Тот как будто прочел его мысли и сказал:
— В любой другой день, юноша, мне бы твоя помощь не понадобилась. Нынче дела совсем не идут. Осталось столько яблок, что у бедного мула того и гляди спина переломится.
Джек думал о том же. Утром старик, наверное, возит яблоки на чем-то другом — мул бы не выдержал.
— Значит, обычно вы их все распродаете?
— Да — но только не сегодня, — задумчиво сплюнул торговец. — Никогда еще у меня не бывало такого дня. Весь город точно в трауре.
У Джека свело желудок.
— Почему? Что у вас случилось?
Торговец посмотрел на него как на умалишенного.
— Где ты был последние месяцы, парень? В погребе сидел, что ли? Нынче Катерина выходит за короля Кайлока. — Старик посмотрел в синеющее небо. — И если я не ошибаюсь, венчальный обряд уже совершился.
Точно подтверждая его слова, вдалеке зазвонил колокол. Он торжественно пробил три раза, и кровь Джека быстрее побежала по жилам, словно колокол звонил для него одного. Джек замер с полной корзиной в руках, не в силах ни шевельнуться, ни дохнуть и слушая, как звучит судьба Кайлока. Звук был сильный и чистый — весь город точно вторил ему, и городские стены его отражали. Он пронзал душу Джека как весть, как предостережение, как нож. С того первого утра в доме Тихони, когда ему явилось видение войны, Джек знал, что им с Кайлоком суждения сразиться. И колокол возвещал о начале их поединка.

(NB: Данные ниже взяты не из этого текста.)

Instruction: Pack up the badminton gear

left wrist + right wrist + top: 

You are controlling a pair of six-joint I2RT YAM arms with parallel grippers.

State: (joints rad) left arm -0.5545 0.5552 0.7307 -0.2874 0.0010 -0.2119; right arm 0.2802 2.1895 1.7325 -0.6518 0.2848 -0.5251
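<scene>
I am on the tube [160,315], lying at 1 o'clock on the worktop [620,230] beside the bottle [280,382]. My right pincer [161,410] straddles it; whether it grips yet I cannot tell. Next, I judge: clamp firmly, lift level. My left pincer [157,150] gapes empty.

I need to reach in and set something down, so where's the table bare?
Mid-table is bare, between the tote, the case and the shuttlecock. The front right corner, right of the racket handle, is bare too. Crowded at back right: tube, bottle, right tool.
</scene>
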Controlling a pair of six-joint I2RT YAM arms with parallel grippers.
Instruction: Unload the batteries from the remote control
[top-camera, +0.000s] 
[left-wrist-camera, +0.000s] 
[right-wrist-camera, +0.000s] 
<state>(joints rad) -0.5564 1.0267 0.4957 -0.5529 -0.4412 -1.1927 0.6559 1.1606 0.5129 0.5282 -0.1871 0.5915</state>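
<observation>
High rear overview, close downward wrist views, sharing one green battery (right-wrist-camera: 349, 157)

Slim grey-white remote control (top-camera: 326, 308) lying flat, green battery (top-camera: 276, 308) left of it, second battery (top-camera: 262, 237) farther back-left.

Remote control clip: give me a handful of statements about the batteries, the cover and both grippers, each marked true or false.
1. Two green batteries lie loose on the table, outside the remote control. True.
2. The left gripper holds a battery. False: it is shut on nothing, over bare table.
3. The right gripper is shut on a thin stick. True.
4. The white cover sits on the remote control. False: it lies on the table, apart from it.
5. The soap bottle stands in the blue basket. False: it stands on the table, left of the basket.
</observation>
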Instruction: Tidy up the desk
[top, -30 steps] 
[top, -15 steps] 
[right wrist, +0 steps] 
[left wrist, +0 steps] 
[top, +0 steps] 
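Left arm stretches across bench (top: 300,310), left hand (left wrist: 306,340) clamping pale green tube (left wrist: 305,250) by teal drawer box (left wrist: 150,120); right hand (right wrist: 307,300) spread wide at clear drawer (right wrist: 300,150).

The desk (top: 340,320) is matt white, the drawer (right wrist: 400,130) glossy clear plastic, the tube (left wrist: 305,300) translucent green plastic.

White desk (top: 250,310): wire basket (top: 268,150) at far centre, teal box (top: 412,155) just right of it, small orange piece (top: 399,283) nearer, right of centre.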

Джек уронил корзину, и яблоки раскатились по мостовой. Да, он пришел в нужное место — и в нужное время. Брен долго звал его к себе — и это не случайность, что Кайлок, Баралис и Мелли тоже здесь, когда он наконец пришел.
По всему городу, точно утверждая Джека в этих мыслях, зазвонили сто других колоколов. Каждая церковь извещала о свадьбе, стараясь перещеголять остальные. Высоко и низко звонили колокола, и ни один не бил в лад с другим.
* * *
Свадебный пир был для Кайлока пыткой. Сотни людей трогали его, подавали ему руки, подставляли щеки для поцелуя. Я предлагали разделить с ними заздравную чашу. Они пачкали его слюной и потом. Частички их кожи липли к его рукавам, их дыхание наполняло его легкие. Он охотно сжег бы их всех за муки, которые испытывал.
Но он не мог этого — и продолжал игру. Игру в учтивые манеры, в милостивые до отвращения улыбки и поклоны. Он обещал новые должности и пенсии тем, с кем следовало считаться, и кивал остальным.
Одна мысль поддерживала его: этой ночью Катерина будет принадлежать ему. Один ее вид успокаивал его: это бледное благостное лицо, этот чистый голубой взор. Она ангел, созданным для него одного. Единственной чистой частью его тела были кончики пальцев, ибо она поцеловала их перед выходом из зала.